Cinéma

Le gouvernement québécois a exprimé sa "consternation" face à l'utilisation par Netflix, dans son film "Bird Box", d'images d'une catastrophe ferroviaire qui a endeuillé le Québec en 2013 et a appelé le géant du streaming à revenir sur son refus de les retirer.

Dans une lettre adressée au PDG de Netflix Reed Hastings, la ministre québécoise de la culture Nathalie Roy a estimé qu'en utilisant dans un cadre de fiction les images d'une "tragédie réelle dont les impacts sont toujours tangibles", Netflix et ses partenaires "ont franchi une dangereuse limite".

Elle exprime "la stupéfaction et la consternation du gouvernement du Québec" devant la décision de Netflix et de ses partenaires "d'utiliser des images de la tragédie de Lac-Mégantic dans deux de (leurs) productions et ce purement à des fins de divertissement".

En juillet 2013, un convoi de wagons citernes chargés de pétrole a déraillé et explosé en plein centre de la ville de Lac-Mégantic au Québec, faisant 47 morts, l'une des pires catastrophes ferroviaires de l'histoire du Canada.

Des images de la catastrophe ont été utilisées dans le film "Bird Box" produit par Netflix, dans lequel joue l'actrice Sandra Bullock.

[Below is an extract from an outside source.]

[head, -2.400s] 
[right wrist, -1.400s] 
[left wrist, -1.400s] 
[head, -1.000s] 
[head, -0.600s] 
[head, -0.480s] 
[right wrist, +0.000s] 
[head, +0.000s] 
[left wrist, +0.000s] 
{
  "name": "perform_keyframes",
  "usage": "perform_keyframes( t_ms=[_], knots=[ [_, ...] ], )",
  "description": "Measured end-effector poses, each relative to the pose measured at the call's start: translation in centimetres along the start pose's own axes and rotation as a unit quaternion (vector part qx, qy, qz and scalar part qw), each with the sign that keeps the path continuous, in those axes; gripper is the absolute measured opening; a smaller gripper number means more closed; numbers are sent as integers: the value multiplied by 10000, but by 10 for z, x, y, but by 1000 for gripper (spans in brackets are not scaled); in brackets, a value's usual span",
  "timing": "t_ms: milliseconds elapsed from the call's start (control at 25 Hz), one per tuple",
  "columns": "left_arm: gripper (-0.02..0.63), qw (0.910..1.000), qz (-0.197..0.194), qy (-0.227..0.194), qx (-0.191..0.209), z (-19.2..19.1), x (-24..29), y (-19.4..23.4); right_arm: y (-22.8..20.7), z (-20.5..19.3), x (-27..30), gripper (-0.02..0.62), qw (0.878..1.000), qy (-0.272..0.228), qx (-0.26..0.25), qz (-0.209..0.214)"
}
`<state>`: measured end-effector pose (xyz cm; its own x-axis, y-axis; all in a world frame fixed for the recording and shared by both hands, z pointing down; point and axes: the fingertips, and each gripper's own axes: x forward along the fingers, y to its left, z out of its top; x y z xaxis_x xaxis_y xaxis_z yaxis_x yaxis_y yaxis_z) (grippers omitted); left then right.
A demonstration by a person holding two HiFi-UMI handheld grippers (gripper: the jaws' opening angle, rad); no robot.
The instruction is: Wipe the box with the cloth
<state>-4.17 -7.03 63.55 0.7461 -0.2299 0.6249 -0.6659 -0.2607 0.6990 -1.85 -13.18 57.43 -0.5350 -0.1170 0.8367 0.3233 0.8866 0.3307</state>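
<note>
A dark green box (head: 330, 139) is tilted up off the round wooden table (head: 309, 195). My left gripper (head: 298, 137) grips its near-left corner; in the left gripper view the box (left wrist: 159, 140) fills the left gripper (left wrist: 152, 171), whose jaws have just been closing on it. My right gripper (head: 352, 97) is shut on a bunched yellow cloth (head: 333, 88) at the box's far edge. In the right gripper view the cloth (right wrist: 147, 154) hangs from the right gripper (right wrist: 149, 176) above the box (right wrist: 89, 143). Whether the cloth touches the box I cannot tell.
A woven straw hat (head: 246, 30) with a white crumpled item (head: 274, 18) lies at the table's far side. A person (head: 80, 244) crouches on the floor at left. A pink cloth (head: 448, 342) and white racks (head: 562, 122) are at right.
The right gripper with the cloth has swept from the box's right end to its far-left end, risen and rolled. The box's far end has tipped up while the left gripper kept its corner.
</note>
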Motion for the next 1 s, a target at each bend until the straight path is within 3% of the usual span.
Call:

La compagnie américaine a fait savoir qu'elle n'avait pas l'intention de modifier le film.

Des images ont aussi été utilisées dans un épisode d'une série diffusée par Netflix, "Travelers". Cette fois, la société de production Peacock Alley Entertainment a indiqué qu'elle les remplacerait.

Le gouvernement du Québec joint sa voix à tous ceux qui, comme la maire de Lac-Mégantic, "réclament le retrait de ces images de l'ensemble de (leurs) productions et ce dans les plus brefs délais", a sommé la ministre, dans cette lettre rendue publique samedi sur son compte Twitter.

Les images de cette tragédie "ne devraient jamais être destinées à une utilisation autre que pour des fins d'information ou de documentaire", a plaidé Mme Roy, avant d'ajouter: "Nous ne devrions en aucun cas tolérer l'utilisation de tragédies humaines, quelles qu'elles soient, pour du divertissement. Tant sur le plan moral qu'éthique, c'est tout simplement inadmissible".

Elle fait aussi valoir qu'en ne dévoilant pas clairement la provenance de ces images, Netflix a "en quelque sorte floué, voire même trahi, ses millions d'abonnés".

Mme Roy invite enfin les géants du cinéma, de la télévision et d'internet à "s'interroger sur la nécessité de se doter d'un code d'éthique afin que de telles aberrations ne se reproduisent plus jamais".